Even so, the proposal puts pressure on thousands of firms that have long used discretionary trusts to divide profits among relatives or related entities. A trust that already distributes income to beneficiaries taxed at 30% or more may see little change, and the government says around half of discretionary trusts may not be affected in any given year for that reason.
Others would need to decide whether to keep the trust and accept the new floor, change how income is paid out, or shift to another structure. The budget says salary or wages paid to employees will not attract the minimum trust tax, which could push some family-run businesses to rely more on wages for relatives who actually work in the business.
Another route is restructuring into a company or fixed trust.
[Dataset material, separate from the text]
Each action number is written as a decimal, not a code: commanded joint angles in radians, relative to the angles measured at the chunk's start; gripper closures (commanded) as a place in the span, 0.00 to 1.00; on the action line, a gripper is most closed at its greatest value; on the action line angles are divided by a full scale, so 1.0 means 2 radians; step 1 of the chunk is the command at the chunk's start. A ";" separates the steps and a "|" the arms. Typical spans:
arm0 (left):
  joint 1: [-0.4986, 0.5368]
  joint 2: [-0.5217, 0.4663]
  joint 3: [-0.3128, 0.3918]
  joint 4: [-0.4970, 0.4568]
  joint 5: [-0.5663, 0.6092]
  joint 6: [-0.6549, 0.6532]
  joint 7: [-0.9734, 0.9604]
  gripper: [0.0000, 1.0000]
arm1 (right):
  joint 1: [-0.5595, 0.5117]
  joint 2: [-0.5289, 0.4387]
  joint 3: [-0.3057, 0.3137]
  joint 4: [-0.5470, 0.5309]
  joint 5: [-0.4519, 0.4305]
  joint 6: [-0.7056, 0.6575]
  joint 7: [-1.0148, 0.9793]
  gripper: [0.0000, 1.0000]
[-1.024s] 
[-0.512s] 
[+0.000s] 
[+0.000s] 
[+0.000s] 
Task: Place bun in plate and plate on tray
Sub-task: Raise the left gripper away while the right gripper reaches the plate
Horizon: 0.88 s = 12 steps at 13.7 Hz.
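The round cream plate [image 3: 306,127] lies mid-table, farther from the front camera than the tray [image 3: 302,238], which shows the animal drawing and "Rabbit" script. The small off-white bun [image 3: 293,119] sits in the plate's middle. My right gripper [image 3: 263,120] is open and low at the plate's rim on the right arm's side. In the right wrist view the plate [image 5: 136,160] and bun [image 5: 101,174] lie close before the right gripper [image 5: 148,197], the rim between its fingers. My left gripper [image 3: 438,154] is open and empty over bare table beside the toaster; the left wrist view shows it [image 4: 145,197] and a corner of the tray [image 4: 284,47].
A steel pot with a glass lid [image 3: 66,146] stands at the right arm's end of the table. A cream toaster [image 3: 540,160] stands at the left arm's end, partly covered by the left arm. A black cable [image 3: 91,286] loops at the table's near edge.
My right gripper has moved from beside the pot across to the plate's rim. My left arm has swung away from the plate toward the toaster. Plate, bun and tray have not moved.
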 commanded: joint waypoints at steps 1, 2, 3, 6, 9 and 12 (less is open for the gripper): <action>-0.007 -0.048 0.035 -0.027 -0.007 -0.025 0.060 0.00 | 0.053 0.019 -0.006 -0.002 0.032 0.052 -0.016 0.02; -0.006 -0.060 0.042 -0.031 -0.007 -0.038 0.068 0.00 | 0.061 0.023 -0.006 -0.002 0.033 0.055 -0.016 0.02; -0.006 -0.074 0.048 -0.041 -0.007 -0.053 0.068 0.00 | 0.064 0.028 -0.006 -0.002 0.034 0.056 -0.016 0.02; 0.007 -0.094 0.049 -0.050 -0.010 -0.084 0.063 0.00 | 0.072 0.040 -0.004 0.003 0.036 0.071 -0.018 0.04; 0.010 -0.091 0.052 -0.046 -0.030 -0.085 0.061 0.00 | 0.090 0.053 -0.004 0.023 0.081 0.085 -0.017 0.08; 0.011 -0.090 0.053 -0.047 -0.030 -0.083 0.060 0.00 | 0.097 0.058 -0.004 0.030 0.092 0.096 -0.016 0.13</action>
To ease that shift, the government proposes expanded rollover relief for small businesses and others that choose to move out of discretionary trusts, with that relief available for three years from 1 July 2027.
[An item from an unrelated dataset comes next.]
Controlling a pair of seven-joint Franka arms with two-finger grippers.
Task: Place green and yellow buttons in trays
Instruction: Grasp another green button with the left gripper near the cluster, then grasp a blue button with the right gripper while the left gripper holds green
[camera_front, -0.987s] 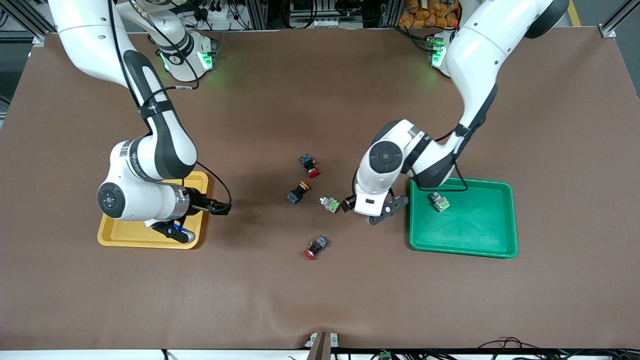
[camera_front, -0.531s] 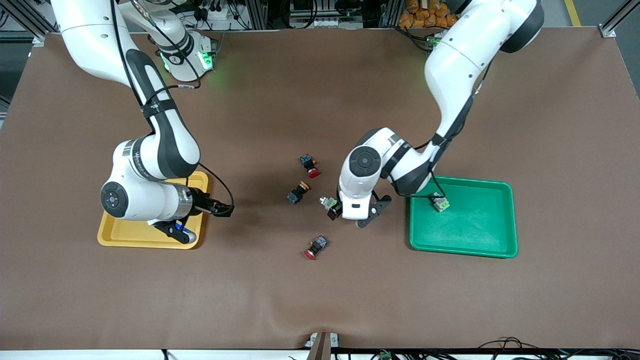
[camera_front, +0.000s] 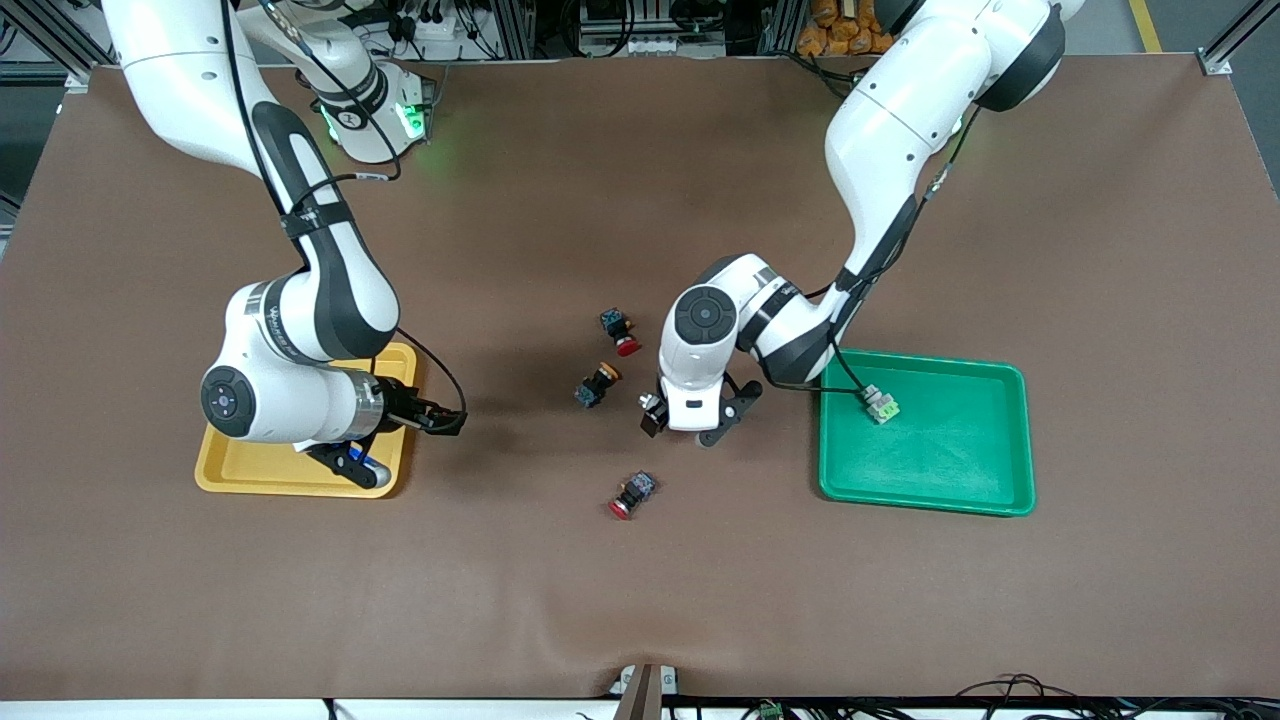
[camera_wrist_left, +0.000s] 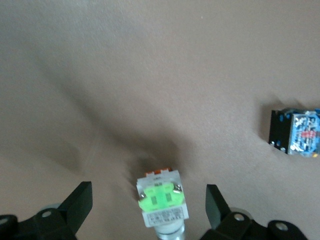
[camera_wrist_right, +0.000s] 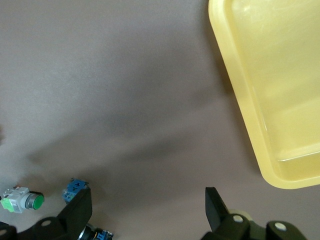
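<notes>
On the brown surface (camera_front: 640, 600), the green tray (camera_front: 990, 500) at the left arm's end held one green button (camera_front: 880, 404), while the released right claw (camera_front: 395, 440) waited over the yellow tray (camera_front: 225, 470). Near the middle, the left claw (camera_wrist_left: 148, 210) hung spread wide around the second green button (camera_wrist_left: 161, 203). That button lay on its side, so an off-centre squeeze could probably roll it away.

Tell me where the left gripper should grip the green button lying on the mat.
Probably across the pale block's flat sides, coming straight down. The green button lies on its side between the open left gripper's fingers, with its green end showing and the table bare around it.
</notes>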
The proposed relief may cover income tax consequences, including capital gains tax. That transition window opens a year before the new trust tax begins, giving trustees and advisers time to test whether the commercial case for a family trust still outweighs the added tax cost.
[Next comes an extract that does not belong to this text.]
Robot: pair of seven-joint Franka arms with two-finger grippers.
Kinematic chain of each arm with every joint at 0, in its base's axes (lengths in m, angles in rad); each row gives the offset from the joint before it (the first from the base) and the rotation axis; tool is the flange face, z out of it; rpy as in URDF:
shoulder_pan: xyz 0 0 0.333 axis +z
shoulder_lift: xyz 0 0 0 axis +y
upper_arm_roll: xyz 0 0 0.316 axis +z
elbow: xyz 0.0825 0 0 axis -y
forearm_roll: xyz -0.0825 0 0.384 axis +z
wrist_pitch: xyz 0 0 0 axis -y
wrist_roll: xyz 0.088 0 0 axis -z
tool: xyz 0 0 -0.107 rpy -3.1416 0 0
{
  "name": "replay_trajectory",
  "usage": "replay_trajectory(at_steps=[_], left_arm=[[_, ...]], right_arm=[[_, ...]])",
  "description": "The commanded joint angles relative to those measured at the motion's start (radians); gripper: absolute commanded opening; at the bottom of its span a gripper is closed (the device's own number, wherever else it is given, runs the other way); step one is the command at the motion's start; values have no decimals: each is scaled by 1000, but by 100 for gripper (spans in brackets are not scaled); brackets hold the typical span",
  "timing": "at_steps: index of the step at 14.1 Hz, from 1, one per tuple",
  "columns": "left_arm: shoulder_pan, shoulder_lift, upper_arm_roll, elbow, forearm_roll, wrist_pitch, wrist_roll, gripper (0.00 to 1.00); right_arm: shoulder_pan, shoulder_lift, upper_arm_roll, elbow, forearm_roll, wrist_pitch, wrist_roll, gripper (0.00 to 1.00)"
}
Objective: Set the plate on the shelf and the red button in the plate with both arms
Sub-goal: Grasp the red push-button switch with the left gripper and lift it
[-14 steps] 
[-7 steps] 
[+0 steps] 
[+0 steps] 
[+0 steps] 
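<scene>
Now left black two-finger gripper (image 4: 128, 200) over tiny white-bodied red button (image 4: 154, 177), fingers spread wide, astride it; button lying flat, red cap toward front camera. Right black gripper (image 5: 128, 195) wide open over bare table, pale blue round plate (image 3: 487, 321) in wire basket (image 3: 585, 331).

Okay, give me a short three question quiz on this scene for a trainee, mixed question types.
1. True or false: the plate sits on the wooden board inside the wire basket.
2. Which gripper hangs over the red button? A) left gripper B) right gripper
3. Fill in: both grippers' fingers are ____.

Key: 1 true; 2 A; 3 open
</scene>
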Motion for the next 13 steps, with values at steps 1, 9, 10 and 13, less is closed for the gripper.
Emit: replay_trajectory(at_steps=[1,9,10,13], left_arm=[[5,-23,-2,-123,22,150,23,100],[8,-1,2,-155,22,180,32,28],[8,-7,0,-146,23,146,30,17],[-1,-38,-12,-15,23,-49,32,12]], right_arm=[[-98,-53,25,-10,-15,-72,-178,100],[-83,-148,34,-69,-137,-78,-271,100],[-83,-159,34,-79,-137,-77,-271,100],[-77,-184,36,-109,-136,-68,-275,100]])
The Australian Small Business and Family Enterprise Ombudsman is expected to assist small businesses from 1 January 2027 in understanding restructuring options and where to obtain advice. ASIC is expected to support small businesses that wish to incorporate.
The treatment of corporate beneficiaries stands out because those entities have been a common feature of trust planning. Under the proposal, a trustee would still pay the minimum tax, but a corporate beneficiary would not receive the non-refundable credit available to non-corporate beneficiaries, closing off a path that can defer or manage tax through company rates and franking credits.
That change affects family groups that pair trusts with private companies to warehouse income. Structures built around a discretionary trust and a company would not disappear, but the tax arithmetic would change once credits stop at the company level.
The measure sits inside a wider tax package in the budget. The government is also replacing the 50% CGT discount with cost-base indexation from 1 July 2027, introducing a 30% minimum tax on real capital gains, and limiting negative gearing for residential property to new builds.
Budget papers say those changes are intended to shift part of the tax burden away from wages and toward asset income, while improving housing affordability and the sustainability of the tax base. The trust changes fit that pattern by focusing on structures often used to allocate investment and business income across a household or related group.
Families and advisers reviewing their position would likely focus first on trusts that distribute income to low-tax family members, trusts that make distributions to corporate beneficiaries, and trusts that run active small businesses or hold investment assets. Structures chosen mainly for tax flexibility, rather than business continuity or asset protection, face the clearest reset under the proposal.
Trusts with minors, non-residents or related companies among the beneficiaries also warrant attention because excluded income categories are narrower than the system itself. Primary production income and some other carved-out income can avoid the new floor, but most ordinary discretionary trust income would still be drawn into it.
The proposal does not abolish family trusts. It changes the price of using them for tax planning, and it does so on a timetable that starts with possible restructuring relief on 1 July 2027 and ends with the new tax taking effect on 1 July 2028.
Between those dates, trustees, business owners and beneficiaries face a simple calculation: whether a discretionary trust still serves the group’s commercial and succession goals once the tax on its income cannot fall below 30%.